Ebola started in early 2014 in West Africa. Most of the Ebola cases and deaths related to the disease have been reported in the western African countries of Sierra Leone, Liberia and Guinea. Till now thousands of people have been infected and more than 11,000 people have lost their lives to Ebola.

A few cases of Ebola have also been reported in the U.S. However, most of them occurred in people who were helping patients in West Africa. Dr. Ian Crozier, an aid worker for the World Health Organization (WHO), was infected with Ebola while treating Ebola patients in Sierra Leone.

Dr. Crozier was moved to the U.S. where he was treated for the disease in September 2014. In October 2014, Dr. Crozier was released from the hospital with no signs of the Ebola virus in his blood.

In about two to three months, the Ebola survivor developed an inflammation in his left eye and encountered vision problems. Dr. Crozier visited the Emory University Hospital, the same hospital where he was treated for Ebola, where Dr.

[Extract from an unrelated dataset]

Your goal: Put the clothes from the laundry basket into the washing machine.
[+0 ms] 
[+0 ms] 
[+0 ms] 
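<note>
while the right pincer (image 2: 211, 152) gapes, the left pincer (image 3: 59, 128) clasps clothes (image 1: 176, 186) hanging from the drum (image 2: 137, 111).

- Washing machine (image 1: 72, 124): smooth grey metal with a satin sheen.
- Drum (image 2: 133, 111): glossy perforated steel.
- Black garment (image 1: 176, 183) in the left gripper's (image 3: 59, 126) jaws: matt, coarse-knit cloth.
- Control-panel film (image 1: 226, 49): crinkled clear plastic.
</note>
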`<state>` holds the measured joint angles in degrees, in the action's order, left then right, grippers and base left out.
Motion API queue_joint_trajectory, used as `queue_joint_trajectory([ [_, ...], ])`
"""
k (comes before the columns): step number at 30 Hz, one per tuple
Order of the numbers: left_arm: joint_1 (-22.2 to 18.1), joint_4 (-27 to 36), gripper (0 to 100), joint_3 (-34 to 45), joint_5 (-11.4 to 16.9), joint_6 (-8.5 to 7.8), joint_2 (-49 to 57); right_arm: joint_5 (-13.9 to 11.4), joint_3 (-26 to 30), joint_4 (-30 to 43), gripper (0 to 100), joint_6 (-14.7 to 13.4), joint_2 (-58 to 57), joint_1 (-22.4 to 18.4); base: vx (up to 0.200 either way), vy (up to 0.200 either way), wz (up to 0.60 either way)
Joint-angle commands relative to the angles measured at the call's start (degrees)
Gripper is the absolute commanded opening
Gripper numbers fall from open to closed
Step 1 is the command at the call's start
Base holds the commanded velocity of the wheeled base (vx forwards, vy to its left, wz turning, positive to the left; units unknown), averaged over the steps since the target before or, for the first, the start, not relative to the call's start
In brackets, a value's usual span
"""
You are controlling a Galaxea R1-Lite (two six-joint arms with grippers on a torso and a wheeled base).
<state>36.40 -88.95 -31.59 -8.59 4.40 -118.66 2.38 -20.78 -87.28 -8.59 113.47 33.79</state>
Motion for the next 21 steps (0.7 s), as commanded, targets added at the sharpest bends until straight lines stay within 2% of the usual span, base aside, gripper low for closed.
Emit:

Steven Yeh removed some fluid from his eye. The fluid was sent for testing and the results showed that Ebola virus was present in the fluids of Dr. Crozier. However, the virus was absent from the tissues around the eye or tears.

Doctors believe that Dr. Crozier is not at risk of transmitting the disease to other people. However, the case highlights that Ebola survivors should be monitored for possible infection of the eye. Doctors are not aware for how long an Ebola patient should be monitored.

Dr. Yeh revealed that besides the inflammation, Dr. Crozier's iris color also changed from blue to green. After treatment his eye color has returned to normal but the Dr. Crozier's vision is not yet 100 percent perfect.

"If the Ebola epidemic continues, ophthalmologists throughout the world will be seeing patients with post-Ebola uveitis, will need to recognize and treat this condition and will need to take appropriate increased precautions in performing surgical procedures on these patients," says Russell N. Van Gelder, president of the American Academy of Ophthalmology.

The study has been published in the New England Journal of Medicine.